目が合い顔が真っ赤になり思わず俯く白は、相手には自分の表情は見えていないのだと言う事に気付く。
そして意を決したように顔を上げる。
「あの……先程、蓮様が舞った舞。あれは女物、ですよね……?」
蓮は大きく煙管を吸い、煙が白の方へ行かないように吐く。
落ち着かない心を必死に抑え、白は蓮の様子を窺う。
「ええ。そうですよ」
あっさりと明かした蓮。
その回答に、白は呆気に取られる。
「え、あ、あの……?」
「『人に歴史有り』。私が盲目なのにも、女の舞を舞う事が出来るのにも……、様々な理由があるのですよ」
煙を吐きながら読めない表情をする。
白は、もしかしたらこの青年の触れてはいけない部分に入り込んでしまったのか、と思い深々と頭を下げる。

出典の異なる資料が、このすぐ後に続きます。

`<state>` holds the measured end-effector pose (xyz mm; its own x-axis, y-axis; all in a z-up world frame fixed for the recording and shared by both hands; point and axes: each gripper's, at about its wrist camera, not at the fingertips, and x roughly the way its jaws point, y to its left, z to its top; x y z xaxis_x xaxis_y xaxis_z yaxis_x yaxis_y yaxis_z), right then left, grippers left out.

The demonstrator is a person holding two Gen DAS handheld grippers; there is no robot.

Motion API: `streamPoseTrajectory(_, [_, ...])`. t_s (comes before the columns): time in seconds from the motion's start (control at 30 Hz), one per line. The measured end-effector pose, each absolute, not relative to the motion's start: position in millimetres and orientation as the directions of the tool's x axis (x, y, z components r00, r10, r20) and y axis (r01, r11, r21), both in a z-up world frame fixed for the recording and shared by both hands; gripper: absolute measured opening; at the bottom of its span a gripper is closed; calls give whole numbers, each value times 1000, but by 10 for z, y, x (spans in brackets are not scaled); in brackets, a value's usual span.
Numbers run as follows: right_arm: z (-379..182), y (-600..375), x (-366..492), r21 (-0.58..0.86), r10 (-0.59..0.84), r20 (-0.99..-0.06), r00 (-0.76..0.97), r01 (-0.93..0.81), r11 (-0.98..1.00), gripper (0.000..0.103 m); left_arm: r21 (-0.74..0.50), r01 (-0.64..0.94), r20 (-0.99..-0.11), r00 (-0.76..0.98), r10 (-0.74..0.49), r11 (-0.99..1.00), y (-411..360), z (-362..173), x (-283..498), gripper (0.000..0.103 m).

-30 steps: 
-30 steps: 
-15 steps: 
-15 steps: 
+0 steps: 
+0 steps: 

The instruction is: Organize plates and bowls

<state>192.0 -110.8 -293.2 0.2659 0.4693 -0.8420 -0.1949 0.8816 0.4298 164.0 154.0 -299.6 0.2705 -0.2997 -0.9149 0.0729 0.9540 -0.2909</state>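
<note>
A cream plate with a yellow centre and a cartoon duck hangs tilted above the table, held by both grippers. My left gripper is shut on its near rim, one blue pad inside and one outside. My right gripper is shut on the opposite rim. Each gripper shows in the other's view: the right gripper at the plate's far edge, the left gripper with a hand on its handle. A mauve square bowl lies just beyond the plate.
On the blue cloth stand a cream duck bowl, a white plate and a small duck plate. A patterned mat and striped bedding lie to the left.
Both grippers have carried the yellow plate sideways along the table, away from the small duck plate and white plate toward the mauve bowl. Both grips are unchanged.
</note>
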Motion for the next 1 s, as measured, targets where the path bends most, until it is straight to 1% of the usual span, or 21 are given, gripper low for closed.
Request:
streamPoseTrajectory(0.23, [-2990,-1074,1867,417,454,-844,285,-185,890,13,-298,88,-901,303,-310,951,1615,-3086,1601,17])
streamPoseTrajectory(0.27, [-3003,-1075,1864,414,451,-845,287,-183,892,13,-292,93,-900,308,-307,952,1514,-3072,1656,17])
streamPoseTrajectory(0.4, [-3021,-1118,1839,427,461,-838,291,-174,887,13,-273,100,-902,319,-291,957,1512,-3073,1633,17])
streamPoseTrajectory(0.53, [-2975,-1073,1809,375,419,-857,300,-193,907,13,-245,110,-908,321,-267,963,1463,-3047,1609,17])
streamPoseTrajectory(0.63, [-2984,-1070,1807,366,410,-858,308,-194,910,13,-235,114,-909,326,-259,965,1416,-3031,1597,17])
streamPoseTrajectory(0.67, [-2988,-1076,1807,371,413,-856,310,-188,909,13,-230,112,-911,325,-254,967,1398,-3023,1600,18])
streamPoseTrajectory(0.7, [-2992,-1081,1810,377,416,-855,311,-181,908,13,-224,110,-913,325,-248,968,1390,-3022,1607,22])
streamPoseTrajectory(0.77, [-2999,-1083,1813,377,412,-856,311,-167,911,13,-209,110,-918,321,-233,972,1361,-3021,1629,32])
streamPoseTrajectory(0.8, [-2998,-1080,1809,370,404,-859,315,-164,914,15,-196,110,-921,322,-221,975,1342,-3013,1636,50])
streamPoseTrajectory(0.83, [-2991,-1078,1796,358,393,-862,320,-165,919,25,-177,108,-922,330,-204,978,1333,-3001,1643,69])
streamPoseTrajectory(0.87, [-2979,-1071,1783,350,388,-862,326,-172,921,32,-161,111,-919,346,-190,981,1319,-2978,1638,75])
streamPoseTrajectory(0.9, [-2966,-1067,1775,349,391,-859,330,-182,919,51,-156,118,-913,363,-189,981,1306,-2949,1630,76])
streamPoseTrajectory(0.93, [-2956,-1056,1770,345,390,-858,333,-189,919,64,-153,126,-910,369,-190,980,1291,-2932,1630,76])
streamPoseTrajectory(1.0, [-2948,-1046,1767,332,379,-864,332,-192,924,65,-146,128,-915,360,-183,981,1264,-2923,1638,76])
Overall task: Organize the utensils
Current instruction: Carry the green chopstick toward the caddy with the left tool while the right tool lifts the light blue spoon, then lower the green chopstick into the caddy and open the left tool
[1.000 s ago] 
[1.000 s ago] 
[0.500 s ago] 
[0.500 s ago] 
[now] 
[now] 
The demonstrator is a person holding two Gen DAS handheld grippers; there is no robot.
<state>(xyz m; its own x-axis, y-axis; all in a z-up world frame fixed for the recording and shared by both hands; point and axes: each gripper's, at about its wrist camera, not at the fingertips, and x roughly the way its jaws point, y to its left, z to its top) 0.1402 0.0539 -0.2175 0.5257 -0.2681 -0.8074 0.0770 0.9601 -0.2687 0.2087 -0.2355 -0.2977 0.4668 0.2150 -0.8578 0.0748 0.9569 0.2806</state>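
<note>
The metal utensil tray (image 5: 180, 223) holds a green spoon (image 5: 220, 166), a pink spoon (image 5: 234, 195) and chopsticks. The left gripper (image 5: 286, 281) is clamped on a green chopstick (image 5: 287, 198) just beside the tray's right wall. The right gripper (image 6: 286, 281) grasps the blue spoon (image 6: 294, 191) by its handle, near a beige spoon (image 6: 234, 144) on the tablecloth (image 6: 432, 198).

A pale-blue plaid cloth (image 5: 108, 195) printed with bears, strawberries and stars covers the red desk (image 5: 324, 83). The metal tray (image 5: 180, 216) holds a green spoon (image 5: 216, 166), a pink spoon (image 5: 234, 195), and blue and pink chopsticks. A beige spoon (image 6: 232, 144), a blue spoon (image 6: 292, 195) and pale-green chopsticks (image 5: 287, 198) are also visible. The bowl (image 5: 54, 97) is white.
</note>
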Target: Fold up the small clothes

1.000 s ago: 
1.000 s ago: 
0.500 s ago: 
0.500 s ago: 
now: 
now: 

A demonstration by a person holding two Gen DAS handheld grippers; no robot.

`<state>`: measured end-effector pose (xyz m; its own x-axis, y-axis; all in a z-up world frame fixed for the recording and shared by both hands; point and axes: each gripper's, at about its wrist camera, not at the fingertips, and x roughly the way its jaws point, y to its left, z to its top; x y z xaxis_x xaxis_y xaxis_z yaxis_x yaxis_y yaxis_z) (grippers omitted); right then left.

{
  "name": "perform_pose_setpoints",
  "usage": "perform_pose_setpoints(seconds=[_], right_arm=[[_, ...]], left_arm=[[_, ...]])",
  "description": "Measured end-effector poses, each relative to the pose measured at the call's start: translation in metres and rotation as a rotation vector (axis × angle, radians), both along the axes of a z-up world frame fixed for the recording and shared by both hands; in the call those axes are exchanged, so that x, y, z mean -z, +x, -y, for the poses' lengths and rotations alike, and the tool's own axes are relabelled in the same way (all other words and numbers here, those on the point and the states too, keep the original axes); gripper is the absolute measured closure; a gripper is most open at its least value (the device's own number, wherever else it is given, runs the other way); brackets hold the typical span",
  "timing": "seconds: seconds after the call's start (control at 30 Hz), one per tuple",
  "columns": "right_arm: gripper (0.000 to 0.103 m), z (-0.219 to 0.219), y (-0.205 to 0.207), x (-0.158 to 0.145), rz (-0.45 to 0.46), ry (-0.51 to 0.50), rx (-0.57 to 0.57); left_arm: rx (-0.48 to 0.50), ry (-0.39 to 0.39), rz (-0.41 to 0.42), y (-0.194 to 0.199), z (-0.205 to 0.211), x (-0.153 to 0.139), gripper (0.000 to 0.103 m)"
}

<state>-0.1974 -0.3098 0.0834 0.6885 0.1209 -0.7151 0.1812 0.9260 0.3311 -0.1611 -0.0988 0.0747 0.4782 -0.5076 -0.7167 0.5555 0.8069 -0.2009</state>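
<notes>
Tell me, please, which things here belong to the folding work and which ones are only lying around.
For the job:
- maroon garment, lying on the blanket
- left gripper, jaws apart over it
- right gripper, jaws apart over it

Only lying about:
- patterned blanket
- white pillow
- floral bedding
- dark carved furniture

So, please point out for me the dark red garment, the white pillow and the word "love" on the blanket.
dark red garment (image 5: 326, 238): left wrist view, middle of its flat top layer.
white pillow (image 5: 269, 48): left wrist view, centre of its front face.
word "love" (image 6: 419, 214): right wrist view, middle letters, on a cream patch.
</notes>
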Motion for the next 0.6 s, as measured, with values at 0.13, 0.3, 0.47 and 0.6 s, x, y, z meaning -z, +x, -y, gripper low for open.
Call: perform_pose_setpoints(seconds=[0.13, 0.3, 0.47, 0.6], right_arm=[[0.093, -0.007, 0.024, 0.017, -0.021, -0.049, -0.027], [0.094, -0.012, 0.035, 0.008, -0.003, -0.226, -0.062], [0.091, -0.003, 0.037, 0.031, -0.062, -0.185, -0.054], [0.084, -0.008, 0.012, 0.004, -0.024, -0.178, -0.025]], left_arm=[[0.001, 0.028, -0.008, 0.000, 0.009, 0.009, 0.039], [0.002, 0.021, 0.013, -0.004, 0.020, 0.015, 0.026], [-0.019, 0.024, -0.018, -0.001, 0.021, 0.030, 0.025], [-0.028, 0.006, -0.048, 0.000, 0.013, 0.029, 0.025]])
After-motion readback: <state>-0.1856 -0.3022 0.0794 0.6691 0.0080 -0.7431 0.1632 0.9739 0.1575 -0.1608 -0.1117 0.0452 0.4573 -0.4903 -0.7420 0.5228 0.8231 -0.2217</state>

「これは……無礼な事をお尋ねして申し訳ございません」
「そのような事はありませんよ。……いずれ、時が来たらお話しできるかもしれませんね」
煙管を手で持て余しながら、呟くようにそれだけ言った。
「……ところで、白さんはなぜここに?」
「あぁ、すっかり忘れていましたわ!!」
白がそう叫ぶのと同時に、部屋に黒、三毛、玉が入ってくる。
「まーーったく、話があるから、とか言っていつまで話し込んでるのかと思ったら!」
「私達、忘れられたのかと思ったよ……」
「白姉、抜け駆け……」
「ち、違います~!」
4姉妹が姦しく喧嘩を始める。
その様子に、今度は蓮が呆気に取られてしまう。
「あの……4人揃って一体何事ですか?」
「アンタと一緒に寝てやろうってのよ!」
蓮の手から煙管が落ちる。
白と三毛が慌ててフォローを入れる。
「違う違う! 今夜は冷えるだろうからってお父様が!!」
「そうです! この国に人間の方の寒さを凌げるようなものはありませんから!!」
「……さすがに、嫁入り前の娘さんと寝るのは……」
「……2人、説明不足」
玉がそう言って、自らを白と黒のブチ猫の姿に変える。
彼女の気配が変わったのを感じたのか、蓮が少し驚く。
「この姿なら、問題ない……」
「なるほど……猫の姿も、人間の姿も自在に変えられる、と言う事ですか」
黒は黒猫、白は白猫、三毛は三毛猫に姿を変える。
早く布団を敷けと言う黒に、苦笑しながら蓮は言われるまま布団を敷く。
案の定、猫達が先に布団の中に入り早々に猫団子が4つできる。
彼女達の邪魔にならないよう、蓮も足を入れる。
「……流石に、狭いですね」
苦笑しながら彼は呟くが、その呟きは猫達には聞こえなかったようだ。